At just 26 years old, it’s a responsible position for a young man.
But José is used to being the ‘boy’ about the place. It doesn’t phase him. He’s been working in kitchens since he was 16 years old.
With my shaky Castellano, I decide to ease us both into the interview by asking José where he comes from. Before I’ve even had time to get my babel fish in, José is half way through his biography and a resumé of his short but illustrious career to date. I have to interrupt him to recap, having got completely lost in his rapid fire responses.
Born in Ubeda in Jaén, José left the family home when he was 16 years old to travel to Girona to work in the kitchens of the Club Hotel Giverola. Taken under his wing by Head Chef Manuel Cabezuelo, it was during four holiday seasons at the tourist hotel that José was to supplement his formal Barcelona training with the kitchen experience on which his culinary know-how is built.
“It was a very traditional kitchen which was perfect for me because I learned how to do all the basics. With a grounding in traditional cooking you are then able to do modern cooking. For me, it was important to learn the basics of traditional cooking on which to build.”
Working with his mentor Manuel Cabezuelo and fellow chefs José Antonio Martinez & Juan Carlos Borrego, the young trainee chef learned to prepare speciality dishes from Spain and abroad including Chinese, Catalan, Valencian and German cuisine.
Coming from a background where the only cooking was done in the family kitchen, José has bucked the trend of his roots in his chosen profession.
“I come from a small town with little tourism where the people know little of what happens outside their province. They work and live in the country and they don’t leave to go anywhere else. I’m special,” he says, grinning. “At 16 years of age I left and I’ve been away ever since. After I left Jaén to work in Girona I only went back for holidays. I always worked outside of Andalusia and I worked and worked and worked to learn new techniques and to learn from the chefs.”
From Girona, José moved out to the Canary Islands, first to Fuerteventura and then to the Hotel Princessa Yaiza in Lanzarote before following the head chef from the Yaiza to a five star hotel in Mallorca. From there, José got his first taste of exclusive luxury when he moved to Cantabria to work as second chef in a rather special hotel.
“It was very, very beautiful, a restored palace from the 1700s. Very exclusive,” he tells me. “It had just 30 rooms and the restaurant. It was really very special.”

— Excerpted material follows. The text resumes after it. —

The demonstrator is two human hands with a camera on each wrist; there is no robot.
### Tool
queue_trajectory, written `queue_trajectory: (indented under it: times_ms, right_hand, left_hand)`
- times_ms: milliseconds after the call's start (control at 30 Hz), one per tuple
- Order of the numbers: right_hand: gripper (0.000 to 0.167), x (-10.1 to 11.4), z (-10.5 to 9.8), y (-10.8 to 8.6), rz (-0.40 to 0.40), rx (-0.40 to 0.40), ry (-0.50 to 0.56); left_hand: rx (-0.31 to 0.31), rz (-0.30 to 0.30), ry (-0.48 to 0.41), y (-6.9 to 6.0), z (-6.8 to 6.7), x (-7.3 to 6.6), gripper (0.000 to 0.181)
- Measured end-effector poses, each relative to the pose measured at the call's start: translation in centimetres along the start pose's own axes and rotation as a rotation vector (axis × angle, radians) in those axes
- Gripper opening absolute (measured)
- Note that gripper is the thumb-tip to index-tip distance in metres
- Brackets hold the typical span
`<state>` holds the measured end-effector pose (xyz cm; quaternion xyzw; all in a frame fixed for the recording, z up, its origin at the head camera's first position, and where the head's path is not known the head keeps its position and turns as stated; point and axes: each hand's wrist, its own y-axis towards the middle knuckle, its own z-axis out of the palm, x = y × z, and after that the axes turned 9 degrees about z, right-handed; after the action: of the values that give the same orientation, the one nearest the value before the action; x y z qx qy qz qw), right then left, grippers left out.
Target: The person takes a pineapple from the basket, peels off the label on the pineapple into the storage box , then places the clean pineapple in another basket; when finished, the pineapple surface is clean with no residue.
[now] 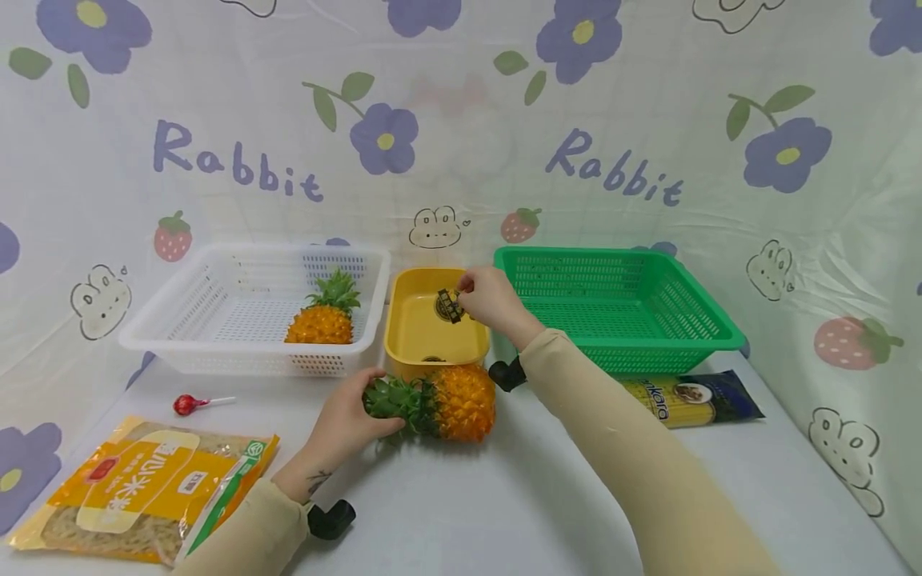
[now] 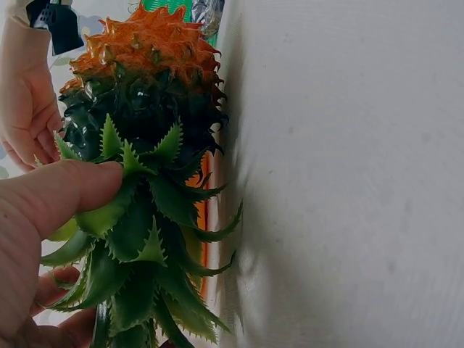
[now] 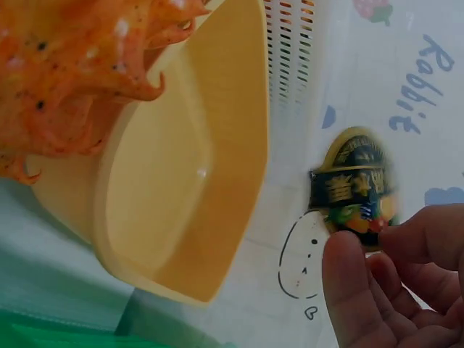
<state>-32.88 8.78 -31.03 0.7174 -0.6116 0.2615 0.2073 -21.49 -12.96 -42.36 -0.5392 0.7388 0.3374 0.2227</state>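
My left hand (image 1: 349, 420) grips a toy-like orange pineapple (image 1: 464, 404) by its green leafy crown (image 2: 148, 239). The pineapple lies on its side in front of the yellow basin (image 1: 439, 332), crown to the left. In the left wrist view, the thumb presses on the leaves, while other fingers are partly hidden behind them. My right hand (image 1: 497, 300) pinches a small black-and-gold label (image 3: 355, 192) with fruit pictures and characters between thumb and forefinger. It holds the label over the basin's far right part in the head view.
A white basket (image 1: 252, 348) at left holds another pineapple (image 1: 320, 324). At right stands a green basket (image 1: 627, 352), with a spaghetti pack (image 1: 684, 400) before it. A red lollipop (image 1: 186, 404) and an orange noodle bag (image 1: 147, 492) lie at front left.
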Motion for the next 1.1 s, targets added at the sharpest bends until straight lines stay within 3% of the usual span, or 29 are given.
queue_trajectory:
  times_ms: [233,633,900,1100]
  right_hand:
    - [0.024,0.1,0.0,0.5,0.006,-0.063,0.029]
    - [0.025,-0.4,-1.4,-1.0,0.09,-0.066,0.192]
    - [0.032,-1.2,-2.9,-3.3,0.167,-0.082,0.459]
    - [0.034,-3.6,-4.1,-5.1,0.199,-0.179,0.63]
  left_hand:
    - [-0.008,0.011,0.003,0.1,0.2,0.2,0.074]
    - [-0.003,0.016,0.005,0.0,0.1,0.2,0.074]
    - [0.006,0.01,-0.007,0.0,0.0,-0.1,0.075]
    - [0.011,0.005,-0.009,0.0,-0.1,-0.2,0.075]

José’s culinary education has been built on the solid foundation of recipes and techniques handed down from generation to generation and then enhanced by modern methodologies and ingredients. It’s this blending of traditional values with the best of contemporary design and a sprinkling of innovation that Hotel Botánico, and by extension, restaurant La Parrilla is all about.
Firmly rooted in traditional cuisine, the restaurant uses the finest quality ingredients from across Spain and the Canary Islands, flavoured by fresh herbs from the aromatic, chef’s garden and finished with José’s own special touches.
“Because I have worked in so many different places and learned different international specialities, my dishes are unique to my skills and experience. It’s like that for every chef, they bring their own experiences to their menus.”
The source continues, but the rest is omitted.